The goal of DARPA’s Tactically Expandable Maritime Platform (TEMP) program is to investigate and develop modular technologies and modular systems that leverage globally used International Organization for Standardization (ISO) shipping containers. The vision is to enable humanitarian assistance and disaster relief over broad coastal areas without dependence on local infrastructure, using unmodified commercial containerships, thus freeing military ships to carry out other military missions.
DARPA completed the first phase of the program, which developed four key modular systems, all of which are transportable using standard 20-foot or 40-foot commercial shipping containers.
The elements include:
- Core support modules—container-sized units that provide electrical power, berthing, water and other life-support requirements for an augmented crew aboard the container ship.

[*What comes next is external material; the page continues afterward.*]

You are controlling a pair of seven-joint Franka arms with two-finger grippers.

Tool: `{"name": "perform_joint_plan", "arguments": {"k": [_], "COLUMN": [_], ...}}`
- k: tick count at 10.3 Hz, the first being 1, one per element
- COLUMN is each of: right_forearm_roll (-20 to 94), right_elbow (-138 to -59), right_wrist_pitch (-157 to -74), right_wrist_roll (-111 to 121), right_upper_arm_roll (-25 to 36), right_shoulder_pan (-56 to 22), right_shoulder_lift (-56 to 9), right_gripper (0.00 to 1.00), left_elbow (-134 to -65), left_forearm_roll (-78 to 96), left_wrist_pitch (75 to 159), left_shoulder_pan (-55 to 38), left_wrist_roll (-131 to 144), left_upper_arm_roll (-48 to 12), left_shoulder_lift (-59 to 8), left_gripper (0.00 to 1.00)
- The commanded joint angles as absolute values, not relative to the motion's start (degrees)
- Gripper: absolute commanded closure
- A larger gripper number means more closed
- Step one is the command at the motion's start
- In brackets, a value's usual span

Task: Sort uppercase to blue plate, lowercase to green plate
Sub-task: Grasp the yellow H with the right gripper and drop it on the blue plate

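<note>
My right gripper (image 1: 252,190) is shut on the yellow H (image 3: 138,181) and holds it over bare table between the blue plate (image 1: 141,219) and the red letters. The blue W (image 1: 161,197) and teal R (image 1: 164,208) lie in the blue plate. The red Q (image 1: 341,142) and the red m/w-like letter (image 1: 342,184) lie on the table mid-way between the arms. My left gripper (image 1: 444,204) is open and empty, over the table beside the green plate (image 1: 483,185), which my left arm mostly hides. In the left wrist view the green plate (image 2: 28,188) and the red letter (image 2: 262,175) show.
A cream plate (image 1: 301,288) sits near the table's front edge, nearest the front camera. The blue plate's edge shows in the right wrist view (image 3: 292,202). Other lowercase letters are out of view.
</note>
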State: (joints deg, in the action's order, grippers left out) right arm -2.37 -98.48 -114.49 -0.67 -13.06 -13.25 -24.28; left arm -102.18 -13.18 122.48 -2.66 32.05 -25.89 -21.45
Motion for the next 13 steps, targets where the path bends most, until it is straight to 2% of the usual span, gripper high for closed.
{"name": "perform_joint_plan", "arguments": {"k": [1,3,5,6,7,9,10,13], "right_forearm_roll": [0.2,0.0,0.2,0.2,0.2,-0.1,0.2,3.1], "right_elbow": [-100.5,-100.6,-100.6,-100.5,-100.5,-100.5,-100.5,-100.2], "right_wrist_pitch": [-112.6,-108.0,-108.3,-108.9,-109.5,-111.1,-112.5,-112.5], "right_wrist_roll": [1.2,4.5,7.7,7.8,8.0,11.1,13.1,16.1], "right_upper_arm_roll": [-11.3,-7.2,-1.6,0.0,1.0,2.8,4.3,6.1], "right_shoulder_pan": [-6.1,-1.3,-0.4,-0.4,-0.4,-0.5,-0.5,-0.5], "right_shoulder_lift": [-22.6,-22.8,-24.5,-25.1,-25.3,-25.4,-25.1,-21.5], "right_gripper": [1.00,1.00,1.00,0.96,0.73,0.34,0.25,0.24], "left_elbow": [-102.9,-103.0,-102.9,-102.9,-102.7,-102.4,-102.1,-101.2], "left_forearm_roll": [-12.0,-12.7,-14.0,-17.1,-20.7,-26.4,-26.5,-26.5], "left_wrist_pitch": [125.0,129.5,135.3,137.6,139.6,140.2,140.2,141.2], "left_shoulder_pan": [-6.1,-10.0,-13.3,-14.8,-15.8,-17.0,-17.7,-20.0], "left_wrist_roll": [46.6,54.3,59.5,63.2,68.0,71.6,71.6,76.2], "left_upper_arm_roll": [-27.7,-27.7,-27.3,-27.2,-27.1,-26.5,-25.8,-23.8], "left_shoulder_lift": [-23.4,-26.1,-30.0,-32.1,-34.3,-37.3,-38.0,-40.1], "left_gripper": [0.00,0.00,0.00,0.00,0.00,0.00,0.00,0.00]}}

- Motion-stabilized cranes—modular on-board cranes to allow transfer of cargo containers at sea from the ship deck over the side and onto a sea-delivery vehicle.
- Sea-delivery vehicles—Captive Air Amphibious Transporters (CAAT) have air-filled pontoons on a tank tread-like design, enabling them to carry containers over water and directly onto shore. See video below.
- Parafoil unmanned air-delivery system—a low-cost, propeller-driven air vehicle that uses a parachute for lift and carries urgent supplies from the container ship to stricken areas on shore.
Due to cost constraints, an integrated demonstration of the complete TEMP system is not planned, but the core amphibious and air vehicle technologies are being considered for continued development to support a variety of military missions.